Energy-Based Models (EBMs) are a class of deep generative models that learn data distributions by assigning scalar energy values to every possible configuration. Unlike models that explicitly parameterize probability distributions, EBMs define probabilities implicitly through an energy function: lower energy corresponds to higher probability.

What makes EBMs special?

EBMs solve generative modeling from a fundamentally different perspective. Rather than learning to directly generate samples (GANs) or compress data through bottlenecks (VAEs), EBMs learn an energy landscape where:

Data regions have low energy - the model assigns favorable (low) energy to realistic configurations
Non-data regions have high energy - implausible configurations receive unfavorable (high) energy
Sampling traverses the landscape - MCMC methods move from high to low energy regions
No architectural constraints - any neural network architecture can define the energy function

The Intuition: Probability Through Energy¤

Think of EBMs like a physical landscape with hills and valleys:

The Energy Function defines the terrain—each point (data configuration) has an elevation (energy value).
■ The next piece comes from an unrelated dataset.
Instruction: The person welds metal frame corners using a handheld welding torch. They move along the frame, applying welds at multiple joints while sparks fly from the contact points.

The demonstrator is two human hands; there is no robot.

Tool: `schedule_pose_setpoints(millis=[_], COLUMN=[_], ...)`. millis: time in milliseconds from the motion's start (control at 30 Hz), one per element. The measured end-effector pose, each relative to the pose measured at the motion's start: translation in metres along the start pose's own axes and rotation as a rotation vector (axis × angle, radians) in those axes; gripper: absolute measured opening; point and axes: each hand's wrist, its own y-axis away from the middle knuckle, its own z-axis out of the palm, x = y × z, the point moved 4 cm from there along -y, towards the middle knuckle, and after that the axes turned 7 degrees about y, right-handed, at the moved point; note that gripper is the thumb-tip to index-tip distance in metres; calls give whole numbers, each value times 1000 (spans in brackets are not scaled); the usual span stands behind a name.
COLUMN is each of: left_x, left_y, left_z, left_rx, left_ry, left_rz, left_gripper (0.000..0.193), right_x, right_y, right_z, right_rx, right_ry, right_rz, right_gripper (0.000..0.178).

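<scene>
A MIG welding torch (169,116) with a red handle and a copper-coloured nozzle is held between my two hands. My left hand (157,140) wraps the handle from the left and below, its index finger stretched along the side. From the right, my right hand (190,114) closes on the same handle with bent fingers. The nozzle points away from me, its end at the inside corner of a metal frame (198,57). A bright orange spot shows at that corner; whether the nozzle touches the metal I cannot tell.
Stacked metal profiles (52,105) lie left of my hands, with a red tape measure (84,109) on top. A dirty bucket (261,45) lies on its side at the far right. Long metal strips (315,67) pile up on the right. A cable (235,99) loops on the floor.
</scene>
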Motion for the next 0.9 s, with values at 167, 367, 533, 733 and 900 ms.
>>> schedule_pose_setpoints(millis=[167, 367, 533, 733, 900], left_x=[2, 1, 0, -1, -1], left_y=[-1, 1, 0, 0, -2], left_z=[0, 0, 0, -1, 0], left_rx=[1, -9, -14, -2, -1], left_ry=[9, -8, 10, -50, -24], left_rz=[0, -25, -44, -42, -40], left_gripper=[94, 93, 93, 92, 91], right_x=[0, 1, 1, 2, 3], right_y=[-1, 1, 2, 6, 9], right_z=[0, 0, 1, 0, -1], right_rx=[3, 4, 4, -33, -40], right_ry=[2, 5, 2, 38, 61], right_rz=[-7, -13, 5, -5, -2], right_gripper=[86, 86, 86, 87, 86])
Data points sit in deep valleys (low energy), while meaningless noise occupies high peaks (high energy).
Training Shapes the Landscape - The model learns to carve valleys where training data exists and raise peaks everywhere else, creating a terrain that naturally guides samples toward realistic outputs.
Sampling Rolls Downhill - Like a ball released on a hillside, MCMC sampling iteratively moves toward lower energy, eventually settling in valleys that correspond to realistic data.
Probability is Energy-Based - The probability of any configuration depends on its energy through the Boltzmann distribution: $p(x) \propto e^{-E(x)}$. Lower energy means exponentially higher probability.

The critical insight: by learning to distinguish data from non-data through energy assignment, EBMs capture complex distributions without explicit density modeling or generation mechanisms.

Mathematical Foundation¤

The Boltzmann Distribution¤

EBMs define probability distributions through the Boltzmann distribution:

\[ p_\theta(x) = \frac{e^{-E_\theta(x)}}{Z_\theta} \]

where:

$E_\theta(x)$ is the energy function parameterized by neural network with weights $\theta$
$Z_\theta = \int e^{-E_\theta(x')} dx'$ is the partition function (normalizing constant)
Lower energy $E_\theta(x)$ corresponds to higher probability $p_\theta(x)$

graph TD
    X["Data x"] --> E["Energy Function<br/>E_θ(x)"]
    E --> NegE["-E_θ(x)"]
    NegE --> Exp["exp(-E_θ(x))"]
    Exp --> Norm["÷ Z_θ"]
    Z["Partition Function<br/>Z_θ = ∫ exp(-E_θ(x')) dx'"] --> Norm
    Norm --> P["Probability p_θ(x)"]

    style X fill:#e1f5ff
    style E fill:#fff3cd
    style P fill:#c8e6c9
    style Z fill:#ffccbc

Why the exponential? The exponential function ensures probabilities are positive and creates sharp distinctions between energy levels—a small energy difference produces a large probability ratio.

The Intractable Partition Function¤

The partition function $Z_\theta$ poses the fundamental challenge in EBM training:

\[ Z_\theta = \int e^{-E_\theta(x)} dx \]

This integral sums over all possible configurations of $x$, which becomes intractable for high-dimensional data:

Images (256×256×3): $Z_\theta$ requires integration over $196{,}608$-dimensional space
Text (512 tokens, vocab 50k): $Z_\theta$ requires summing over $(50{,}000)^{512} \approx 10^{2414}$ configurations

The intractability of $Z_\theta$ makes maximum likelihood training directly infeasible and necessitates alternative training methods.

Energy Functions and Neural Networks¤

The energy function $E_\theta(x)$ can be implemented using any neural network architecture:

Multi-Layer Perceptron (MLP) Energy:

\[ E_\theta(x) = \text{MLP}_\theta(x) \in \mathbb{R} \]

class MLPEnergyFunction(nnx.Module):
    def __init__(self, hidden_dims, input_dim, *, rngs):
        self.layers = []
        for dim in hidden_dims:
            self.layers.append(nnx.Linear(input_dim, dim, rngs=rngs))
            input_dim = dim
        self.output = nnx.Linear(input_dim, 1, rngs=rngs)

    def __call__(self, x):
        for layer in self.layers:
            x = nnx.relu(layer(x))
        return self.output(x).squeeze(-1)  # Scalar energy

Convolutional Energy (for images):

\[ E_\theta(x) = \text{CNN}_\theta(x) \in \mathbb{R} \]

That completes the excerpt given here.